__EXERCISE PROMPT__. Give the data again exactly, stopping after the "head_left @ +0" line.

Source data
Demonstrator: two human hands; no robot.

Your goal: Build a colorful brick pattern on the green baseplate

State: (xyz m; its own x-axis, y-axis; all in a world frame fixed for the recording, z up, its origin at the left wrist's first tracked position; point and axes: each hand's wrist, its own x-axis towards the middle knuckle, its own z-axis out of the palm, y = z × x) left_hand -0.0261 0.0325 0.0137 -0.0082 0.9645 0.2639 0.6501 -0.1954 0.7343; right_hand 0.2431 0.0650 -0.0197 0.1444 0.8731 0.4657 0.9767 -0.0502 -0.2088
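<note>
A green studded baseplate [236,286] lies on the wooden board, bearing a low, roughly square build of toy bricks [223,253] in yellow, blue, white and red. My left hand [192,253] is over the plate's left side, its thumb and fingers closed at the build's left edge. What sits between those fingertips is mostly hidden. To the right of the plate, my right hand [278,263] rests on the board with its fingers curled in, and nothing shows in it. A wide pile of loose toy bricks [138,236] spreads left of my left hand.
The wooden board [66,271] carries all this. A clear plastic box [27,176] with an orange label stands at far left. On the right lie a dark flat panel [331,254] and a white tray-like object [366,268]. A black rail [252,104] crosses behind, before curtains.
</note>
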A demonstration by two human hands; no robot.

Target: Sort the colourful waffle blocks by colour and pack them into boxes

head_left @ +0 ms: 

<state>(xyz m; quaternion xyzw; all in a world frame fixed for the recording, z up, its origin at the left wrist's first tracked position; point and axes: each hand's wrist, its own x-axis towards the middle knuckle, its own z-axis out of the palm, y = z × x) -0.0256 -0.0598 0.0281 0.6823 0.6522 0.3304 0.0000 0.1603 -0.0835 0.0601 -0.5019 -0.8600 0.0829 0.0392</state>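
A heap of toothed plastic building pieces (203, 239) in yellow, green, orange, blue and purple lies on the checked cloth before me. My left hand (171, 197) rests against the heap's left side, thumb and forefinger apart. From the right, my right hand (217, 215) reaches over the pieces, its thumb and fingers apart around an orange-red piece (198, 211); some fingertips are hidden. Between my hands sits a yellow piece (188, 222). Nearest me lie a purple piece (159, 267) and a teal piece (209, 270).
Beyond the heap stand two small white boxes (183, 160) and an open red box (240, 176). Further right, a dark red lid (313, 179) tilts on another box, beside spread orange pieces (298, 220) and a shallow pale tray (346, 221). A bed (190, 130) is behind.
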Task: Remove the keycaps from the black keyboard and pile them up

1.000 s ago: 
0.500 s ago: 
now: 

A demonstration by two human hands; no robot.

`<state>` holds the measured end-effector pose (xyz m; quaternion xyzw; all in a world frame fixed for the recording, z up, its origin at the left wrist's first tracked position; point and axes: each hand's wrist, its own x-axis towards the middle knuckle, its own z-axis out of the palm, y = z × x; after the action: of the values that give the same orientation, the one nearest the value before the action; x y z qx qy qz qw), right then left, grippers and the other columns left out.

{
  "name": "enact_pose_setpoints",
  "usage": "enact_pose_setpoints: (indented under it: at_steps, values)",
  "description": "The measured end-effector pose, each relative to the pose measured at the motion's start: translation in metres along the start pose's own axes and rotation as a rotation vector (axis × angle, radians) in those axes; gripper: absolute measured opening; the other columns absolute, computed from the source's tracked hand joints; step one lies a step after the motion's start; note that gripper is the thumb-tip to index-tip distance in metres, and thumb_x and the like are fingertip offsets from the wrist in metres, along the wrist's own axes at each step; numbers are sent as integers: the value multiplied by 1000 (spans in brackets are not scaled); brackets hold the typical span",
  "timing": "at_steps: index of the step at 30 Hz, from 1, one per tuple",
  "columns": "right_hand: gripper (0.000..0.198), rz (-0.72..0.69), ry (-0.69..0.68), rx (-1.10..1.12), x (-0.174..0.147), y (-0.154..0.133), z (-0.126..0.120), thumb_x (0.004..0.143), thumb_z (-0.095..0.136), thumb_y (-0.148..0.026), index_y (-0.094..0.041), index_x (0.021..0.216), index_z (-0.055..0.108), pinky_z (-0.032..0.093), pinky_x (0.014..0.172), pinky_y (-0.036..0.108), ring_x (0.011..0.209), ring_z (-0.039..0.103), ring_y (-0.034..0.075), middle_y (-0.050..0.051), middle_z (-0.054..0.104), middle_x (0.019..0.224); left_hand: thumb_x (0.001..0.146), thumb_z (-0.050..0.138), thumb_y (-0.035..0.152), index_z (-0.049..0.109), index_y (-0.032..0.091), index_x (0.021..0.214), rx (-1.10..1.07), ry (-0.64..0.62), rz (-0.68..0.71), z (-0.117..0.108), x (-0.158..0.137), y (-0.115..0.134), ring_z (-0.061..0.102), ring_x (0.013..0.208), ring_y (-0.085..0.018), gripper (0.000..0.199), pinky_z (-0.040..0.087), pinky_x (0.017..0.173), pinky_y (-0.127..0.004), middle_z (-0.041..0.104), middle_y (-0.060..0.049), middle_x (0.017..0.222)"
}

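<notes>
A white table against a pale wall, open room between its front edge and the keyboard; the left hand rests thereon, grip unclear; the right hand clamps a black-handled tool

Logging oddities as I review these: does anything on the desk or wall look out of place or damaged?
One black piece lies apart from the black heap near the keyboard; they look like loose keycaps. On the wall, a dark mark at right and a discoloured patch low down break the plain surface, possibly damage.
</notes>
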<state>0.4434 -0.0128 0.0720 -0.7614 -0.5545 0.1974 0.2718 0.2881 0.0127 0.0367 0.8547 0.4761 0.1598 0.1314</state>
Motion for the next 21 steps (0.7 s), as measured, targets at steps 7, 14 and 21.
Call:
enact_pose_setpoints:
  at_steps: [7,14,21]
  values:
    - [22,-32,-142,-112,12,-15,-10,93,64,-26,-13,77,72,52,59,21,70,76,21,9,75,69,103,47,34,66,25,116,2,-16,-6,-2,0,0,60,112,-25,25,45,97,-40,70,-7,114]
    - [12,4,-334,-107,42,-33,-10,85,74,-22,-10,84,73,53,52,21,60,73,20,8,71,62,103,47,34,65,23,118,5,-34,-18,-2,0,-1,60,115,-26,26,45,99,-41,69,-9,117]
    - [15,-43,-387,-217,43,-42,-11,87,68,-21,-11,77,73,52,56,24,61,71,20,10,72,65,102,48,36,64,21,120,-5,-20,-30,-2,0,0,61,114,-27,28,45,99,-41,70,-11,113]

__RESULT OF THIS TASK__.
Demonstrator: two human hands; no robot.

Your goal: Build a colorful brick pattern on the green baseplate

State: (xyz m; its own x-axis, y-axis; all in a world frame fixed for the recording, z up, its origin at the left wrist's first tracked position; point and axes: each hand's wrist, its own x-axis towards the middle knuckle, its own z-axis out of the palm, y = z × x) left_hand -0.0261 0.0325 0.0137 -0.0082 0.9645 0.2639 0.6501 -0.1954 0.7343; right_hand 0.2431 0.0650 -0.0197 0.1444 0.8731 0.4657 0.9767 -0.0502 -0.2088
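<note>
A green studded baseplate [236,286] lies on the wooden board, bearing a low, roughly square build of toy bricks [223,253] in yellow, blue, white and red. My left hand [192,253] is over the plate's left side, its thumb and fingers closed at the build's left edge. What sits between those fingertips is mostly hidden. To the right of the plate, my right hand [278,263] rests on the board with its fingers curled in, and nothing shows in it. A wide pile of loose toy bricks [138,236] spreads left of my left hand.
The wooden board [66,271] carries all this. A clear plastic box [27,176] with an orange label stands at far left. On the right lie a dark flat panel [331,254] and a white tray-like object [366,268]. A black rail [252,104] crosses behind, before curtains.
</note>
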A demonstration by two human hands; no robot.

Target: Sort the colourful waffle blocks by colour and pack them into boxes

head_left @ +0 ms: 

That completes the response to the exercise.